Let us not become weary in doing good, for at the proper time we will reap a harvest if we do not give up. Gal 6:9
 And as for you, brothers and sisters, never tire of doing what is good. 2 Thess, 3:13
Therefore, my dear brothers, be steadfast, unmovable, always excelling in the work of the Lord, because you know that the work that you do for the Lord isn't wasted. 1 Cor 15:58

It was relentless, Eventually, even I can take a hint, so I stayed. I saw the faces, I prayed, we finished out Angel Tree but I refused to blog. I'm funny that way I can be so stubborn and refuse to do what I know I should. I know these kids need shared, I know these kids need loved and shouted for, prayed for and shared.

Writing scares me though. I'm an introvert and I'd rather have a root canal than face a barrage of conversations, writing is my strongest form of communication, it's a natural extension of myself. This means sometimes my heart slips through in ways I don't want to share because it's scary and vulnerable. So, when I'm low I avoid it or, at least, I avoid sharing lest pieces of my heart slip through into the scary world.

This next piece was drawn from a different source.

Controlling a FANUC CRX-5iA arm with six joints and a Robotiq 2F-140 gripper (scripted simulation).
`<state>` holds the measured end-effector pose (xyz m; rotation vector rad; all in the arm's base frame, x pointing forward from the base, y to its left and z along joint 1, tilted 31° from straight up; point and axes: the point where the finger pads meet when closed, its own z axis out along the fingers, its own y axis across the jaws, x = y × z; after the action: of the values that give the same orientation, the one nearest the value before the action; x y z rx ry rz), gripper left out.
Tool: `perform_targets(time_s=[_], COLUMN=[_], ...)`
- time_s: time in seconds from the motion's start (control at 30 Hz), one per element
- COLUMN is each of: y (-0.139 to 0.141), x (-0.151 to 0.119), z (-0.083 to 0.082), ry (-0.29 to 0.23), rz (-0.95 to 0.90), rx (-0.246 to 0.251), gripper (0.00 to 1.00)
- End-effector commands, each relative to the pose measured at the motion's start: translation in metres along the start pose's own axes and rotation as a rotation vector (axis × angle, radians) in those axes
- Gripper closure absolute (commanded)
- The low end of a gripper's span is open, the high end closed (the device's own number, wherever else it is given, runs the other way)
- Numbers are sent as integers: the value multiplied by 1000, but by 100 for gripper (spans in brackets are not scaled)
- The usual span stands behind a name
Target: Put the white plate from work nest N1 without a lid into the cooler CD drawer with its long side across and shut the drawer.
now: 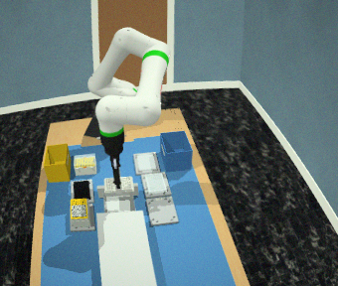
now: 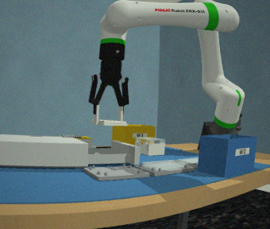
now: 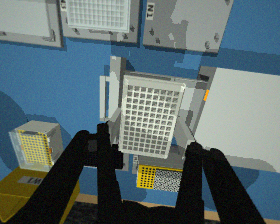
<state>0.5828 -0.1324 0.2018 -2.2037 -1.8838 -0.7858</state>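
The plate, a thin stiff grid of wells, looks light and a little slippery. It hangs level above the open drawer, pinched across its width by the gripper. The empty nest lies at 12 o'clock in the wrist view.

One arm with one gripper; one white plate between its fingers. Two bins: yellow bin at left of the top view, blue bin at right. One white cooler at lower centre, three grey nests beside it, and one tip box.
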Motion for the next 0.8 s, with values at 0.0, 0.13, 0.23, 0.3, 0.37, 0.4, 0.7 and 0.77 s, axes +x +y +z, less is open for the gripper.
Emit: perform_targets(time_s=[0.0,0.13,0.23,0.3,0.37,0.4,0.7,0.77], y=[-2,-3,-3,-3,-3,-3,-3,-3], x=[-8,-13,-13,-13,-13,-13,-13,-13], z=[0,0,0,0,0,0,9,9], ry=[0,0,0,0,0,0,0,0], rz=[0,0,0,0,0,0,0,0], rx=[-1,-1,-1,-1,-1,-1,-1,-1], gripper=[100,100,100,100,100,100,100,100])
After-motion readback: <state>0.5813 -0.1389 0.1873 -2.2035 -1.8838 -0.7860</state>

So why am I writing? My heart still aches for all the reasons it did when I said I was done. I still grieve the children I knew only through pictures who did not make it. I grieve the lost potential of the children who sit and wait.

But I know it is far better to be obedient and write even if it hurts because the pain of doing nothing in disobedience is far worse and the risk is worth it.

If a try and fail at least I've tried. If I try and reveal my heart even in brokenness it is a chance to grow. If I try and am not heard I may not yet know where this leads.

In the end I've tried and surely these kids are worth trying for.